**WORK TASK:** Everything in the listing below needs restating exactly, apart from the pictures.

**GIVEN DATA:**
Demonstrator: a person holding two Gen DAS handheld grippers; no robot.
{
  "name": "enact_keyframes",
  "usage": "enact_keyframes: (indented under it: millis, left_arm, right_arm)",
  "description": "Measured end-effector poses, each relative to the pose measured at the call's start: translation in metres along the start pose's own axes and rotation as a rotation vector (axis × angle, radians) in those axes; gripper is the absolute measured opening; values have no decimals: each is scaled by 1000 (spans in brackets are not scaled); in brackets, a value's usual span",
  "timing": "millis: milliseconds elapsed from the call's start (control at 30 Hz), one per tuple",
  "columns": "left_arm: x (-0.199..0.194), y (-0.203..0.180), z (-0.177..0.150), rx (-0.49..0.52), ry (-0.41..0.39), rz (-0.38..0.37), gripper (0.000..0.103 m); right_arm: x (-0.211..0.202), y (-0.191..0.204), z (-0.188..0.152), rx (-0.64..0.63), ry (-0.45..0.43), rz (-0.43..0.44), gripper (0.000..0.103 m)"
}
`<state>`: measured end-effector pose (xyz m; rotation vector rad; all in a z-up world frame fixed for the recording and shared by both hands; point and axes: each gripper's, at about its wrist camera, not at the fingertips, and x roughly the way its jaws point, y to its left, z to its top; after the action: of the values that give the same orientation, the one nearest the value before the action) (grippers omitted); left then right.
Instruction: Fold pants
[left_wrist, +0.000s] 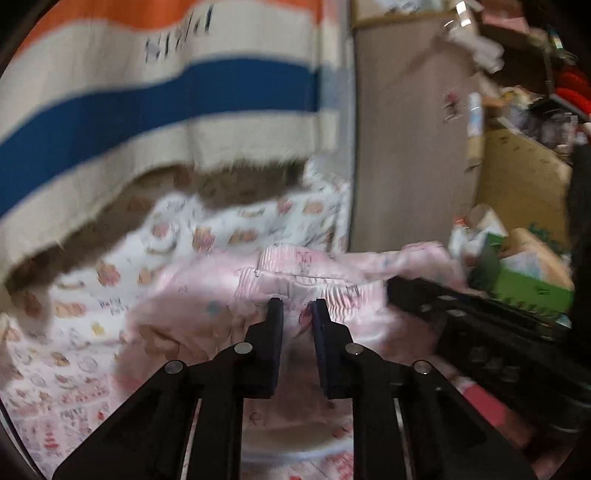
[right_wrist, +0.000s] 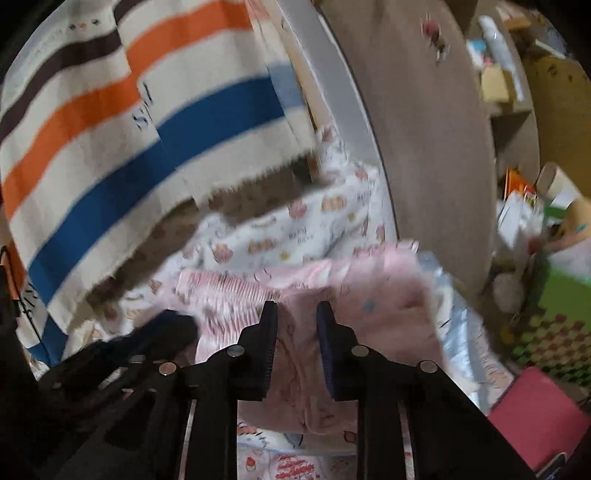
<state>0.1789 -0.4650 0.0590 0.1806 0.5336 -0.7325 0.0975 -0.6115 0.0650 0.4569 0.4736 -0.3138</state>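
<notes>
The pink printed pants (left_wrist: 207, 295) lie bunched on a white patterned bedsheet (left_wrist: 74, 332), their elastic waistband (left_wrist: 295, 266) toward the far side. My left gripper (left_wrist: 297, 308) holds pink fabric between its narrowly parted fingers. In the right wrist view the pants (right_wrist: 369, 295) hang lifted, and my right gripper (right_wrist: 297, 310) has a fold of the pink cloth between its fingers. The right gripper's body shows in the left wrist view (left_wrist: 461, 317), and the left gripper's body shows at the left of the right wrist view (right_wrist: 147, 343). Both views are motion-blurred.
A striped cream, blue and orange blanket (left_wrist: 147, 92) hangs behind the bed. A tall grey-brown cabinet panel (left_wrist: 406, 129) stands to the right. Cluttered boxes, including a green one (left_wrist: 524, 284), sit far right. A red mat (right_wrist: 535, 417) lies on the floor.
</notes>
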Motion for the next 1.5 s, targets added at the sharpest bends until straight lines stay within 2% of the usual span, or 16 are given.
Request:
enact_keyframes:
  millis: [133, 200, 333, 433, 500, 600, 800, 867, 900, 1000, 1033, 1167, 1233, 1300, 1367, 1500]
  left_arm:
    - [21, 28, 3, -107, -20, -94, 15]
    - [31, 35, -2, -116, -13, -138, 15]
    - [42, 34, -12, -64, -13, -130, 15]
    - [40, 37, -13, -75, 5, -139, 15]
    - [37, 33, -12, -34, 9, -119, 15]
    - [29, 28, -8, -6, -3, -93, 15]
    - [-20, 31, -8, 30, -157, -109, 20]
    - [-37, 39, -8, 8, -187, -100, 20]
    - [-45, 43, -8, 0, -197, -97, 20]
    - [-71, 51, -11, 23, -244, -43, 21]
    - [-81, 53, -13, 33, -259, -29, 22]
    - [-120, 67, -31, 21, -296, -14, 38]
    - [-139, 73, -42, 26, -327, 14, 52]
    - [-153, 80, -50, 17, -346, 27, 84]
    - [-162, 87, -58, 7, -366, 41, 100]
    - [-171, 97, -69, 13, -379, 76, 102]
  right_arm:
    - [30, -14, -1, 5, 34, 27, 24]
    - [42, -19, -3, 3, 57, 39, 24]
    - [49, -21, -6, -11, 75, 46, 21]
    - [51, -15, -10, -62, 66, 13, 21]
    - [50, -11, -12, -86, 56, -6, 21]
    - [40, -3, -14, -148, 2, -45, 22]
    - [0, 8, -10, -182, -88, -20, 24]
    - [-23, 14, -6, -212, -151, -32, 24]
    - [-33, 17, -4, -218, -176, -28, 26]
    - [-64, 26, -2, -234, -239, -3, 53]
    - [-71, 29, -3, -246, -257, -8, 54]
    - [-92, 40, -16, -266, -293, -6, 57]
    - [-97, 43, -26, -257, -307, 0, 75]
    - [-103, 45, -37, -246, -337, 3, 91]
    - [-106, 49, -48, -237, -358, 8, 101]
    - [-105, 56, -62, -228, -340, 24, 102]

**TASK SOLUTION:**
Demonstrator: a person holding two Gen DAS handheld grippers; no robot.
{
  "name": "enact_keyframes",
  "usage": "enact_keyframes: (indented under it: millis, left_arm, right_arm)",
  "description": "Measured end-effector poses, each relative to the pose measured at the call's start: translation in metres along the start pose's own axes and rotation as a rotation vector (axis × angle, radians) in those axes; gripper is the absolute measured opening; values have no decimals: each is scaled by 1000 (spans in brackets are not scaled); in brackets, a value's usual span",
  "timing": "millis: milliseconds elapsed from the call's start (control at 30 Hz), one per tuple",
  "columns": "left_arm: x (-0.199..0.194), y (-0.203..0.180), z (-0.177..0.150), rx (-0.49..0.52), ry (-0.41..0.39), rz (-0.38..0.37), gripper (0.000..0.103 m); right_arm: x (-0.211..0.202), y (-0.191..0.204), z (-0.188..0.152), rx (-0.64..0.63), ry (-0.45..0.43), rz (-0.43..0.44), gripper (0.000..0.103 m)"
}
`<state>`: measured end-effector pose (xyz m; rotation vector rad; all in a z-up world frame fixed for the recording and shared by both hands; point and axes: each gripper's, at about its wrist camera, not at the fingertips, and x roughly the way its jaws point, y to its left, z to its top; after the action: of the values that give the same orientation, the one nearest the value before the action) (grippers omitted); left then right.
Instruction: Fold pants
[left_wrist, +0.000s] 
[right_wrist, +0.000s] 
<state>0.1789 -0.4650 0.0590 0.1806 0.5336 -0.7325 0.0975 -0.6115 0.0650 0.4569 0.4736 -0.3138</state>
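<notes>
The pink printed pants (left_wrist: 207, 295) lie bunched on a white patterned bedsheet (left_wrist: 74, 332), their elastic waistband (left_wrist: 295, 266) toward the far side. My left gripper (left_wrist: 297, 308) holds pink fabric between its narrowly parted fingers. In the right wrist view the pants (right_wrist: 369, 295) hang lifted, and my right gripper (right_wrist: 297, 310) has a fold of the pink cloth between its fingers. The right gripper's body shows in the left wrist view (left_wrist: 461, 317), and the left gripper's body shows at the left of the right wrist view (right_wrist: 147, 343). Both views are motion-blurred.
A striped cream, blue and orange blanket (left_wrist: 147, 92) hangs behind the bed. A tall grey-brown cabinet panel (left_wrist: 406, 129) stands to the right. Cluttered boxes, including a green one (left_wrist: 524, 284), sit far right. A red mat (right_wrist: 535, 417) lies on the floor.
</notes>
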Motion for the next 1.5 s, targets added at the sharpest bends until straight lines stay within 2% of the usual span, or 16 are given.
Request:
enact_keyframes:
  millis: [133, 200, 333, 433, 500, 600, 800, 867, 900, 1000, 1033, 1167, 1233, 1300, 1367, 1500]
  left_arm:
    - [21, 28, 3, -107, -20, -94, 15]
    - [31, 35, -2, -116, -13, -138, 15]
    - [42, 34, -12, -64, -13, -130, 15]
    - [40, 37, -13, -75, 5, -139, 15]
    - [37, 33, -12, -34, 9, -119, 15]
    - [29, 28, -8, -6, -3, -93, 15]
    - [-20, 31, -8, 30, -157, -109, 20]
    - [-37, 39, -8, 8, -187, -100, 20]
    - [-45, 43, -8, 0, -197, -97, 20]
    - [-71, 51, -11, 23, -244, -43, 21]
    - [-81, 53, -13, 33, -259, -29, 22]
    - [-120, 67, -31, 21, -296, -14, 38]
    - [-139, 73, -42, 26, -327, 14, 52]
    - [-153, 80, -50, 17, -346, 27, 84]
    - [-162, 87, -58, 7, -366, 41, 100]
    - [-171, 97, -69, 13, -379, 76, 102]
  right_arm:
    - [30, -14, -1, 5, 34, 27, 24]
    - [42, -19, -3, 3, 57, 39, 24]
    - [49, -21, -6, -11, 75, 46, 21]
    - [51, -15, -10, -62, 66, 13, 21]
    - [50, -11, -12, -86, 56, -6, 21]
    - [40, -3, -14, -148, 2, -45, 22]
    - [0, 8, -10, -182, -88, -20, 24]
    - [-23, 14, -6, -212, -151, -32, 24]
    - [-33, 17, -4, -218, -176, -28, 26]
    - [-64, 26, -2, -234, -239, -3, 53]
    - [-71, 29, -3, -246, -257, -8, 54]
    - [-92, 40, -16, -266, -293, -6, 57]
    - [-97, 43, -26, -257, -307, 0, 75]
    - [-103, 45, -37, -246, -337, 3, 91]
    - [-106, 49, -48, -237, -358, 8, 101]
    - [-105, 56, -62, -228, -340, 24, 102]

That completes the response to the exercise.